Pertinax Pharma: medical innovations to help fight infections

Pertinax Pharma has developed a suite of controlled release antimicrobial materials composed of chlorhexidine polyphosphates. The materials act to release a common antiseptic, chlorhexidine, over an extended period and with a chosen dose. Chlorhexidine is a broad-spectrum antimicrobial which can kill a wide range of bacteria, fungi and yeasts which cause infections. Pertinax’s patented material is a platform technology with many uses in medical devices and topical agents; the company is currently focussing on wound dressings and sutures, in which the material’s release properties are particularly effective at keeping infection at bay over a clinically relevant period of time. It can also help to address some of the challenges of antimicrobial resistance, as it can be used in place of antibiotics and/or to circumvent the need for antibiotics in some instances.

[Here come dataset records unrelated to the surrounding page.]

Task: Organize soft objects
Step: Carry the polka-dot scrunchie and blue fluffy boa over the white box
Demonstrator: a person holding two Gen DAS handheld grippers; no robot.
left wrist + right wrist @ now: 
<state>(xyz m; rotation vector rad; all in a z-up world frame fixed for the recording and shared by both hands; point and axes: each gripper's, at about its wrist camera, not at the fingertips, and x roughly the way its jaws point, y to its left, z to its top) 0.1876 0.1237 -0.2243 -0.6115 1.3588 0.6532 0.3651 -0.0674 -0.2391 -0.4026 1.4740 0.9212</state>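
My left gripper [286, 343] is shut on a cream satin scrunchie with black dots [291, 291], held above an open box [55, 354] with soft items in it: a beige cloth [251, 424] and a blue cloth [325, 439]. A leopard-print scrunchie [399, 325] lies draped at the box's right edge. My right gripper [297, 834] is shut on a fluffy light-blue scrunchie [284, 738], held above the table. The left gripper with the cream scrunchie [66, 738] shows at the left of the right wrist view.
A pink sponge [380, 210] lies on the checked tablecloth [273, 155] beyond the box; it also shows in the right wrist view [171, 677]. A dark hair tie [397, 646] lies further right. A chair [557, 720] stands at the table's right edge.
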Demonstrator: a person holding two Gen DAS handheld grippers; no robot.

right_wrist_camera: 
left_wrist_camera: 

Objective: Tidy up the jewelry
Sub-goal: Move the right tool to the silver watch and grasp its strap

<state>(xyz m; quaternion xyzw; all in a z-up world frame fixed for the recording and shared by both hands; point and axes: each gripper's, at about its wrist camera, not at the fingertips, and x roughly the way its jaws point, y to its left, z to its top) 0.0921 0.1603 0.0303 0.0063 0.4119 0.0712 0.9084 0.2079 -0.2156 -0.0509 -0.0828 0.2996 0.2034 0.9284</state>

Pertinax Pharma: medical innovations to help fight infections


Start date: 2015

Website: Visit website

Location: Bristol

Employees: 4

SETsquared programme: Innovation to Commercial Realisation (ICURe)

SETsquared support received: ICURe grant, events, market research, networking

Investment raised: Investment £1.85m Grant funding £524k


March 2015

Took part in ICURe Programme

April 2015

Company created

July 2015

£25k Materials Science Venture Prize

February 2016

£489k Innovate UK Aid for Start-Up grant

February 2016

1st investment of £400k achieved

Feb 2017

Won Medilink South West Start-Up award

August 2017

Commercial launch

November 2017

Finalist at BioNow awards and North East Bright Ideas Health Awards

July 2018

Patents assigned to Pertinax Pharma

August 2018

Patent granted in China

October 2018

£860k funding round

January 2019

£35k Innovation 4 Growth (I4G) funding

“Pertinax technology was invented in my research group at the University of Bristol. The ICURe Programme was fantastic as it gave us protected time to go out and speak to potential customers and find out exactly what they wanted rather than developing our technology in isolation. It also made us re-assess who our customer actually was. We initially focussed on clinicians, who give extremely useful feedback on what they’d like to see in a product, but our actual customers are those partner companies who develop and manufacture medical devices such as advanced wound dressings and sutures, rather than the end users themselves.”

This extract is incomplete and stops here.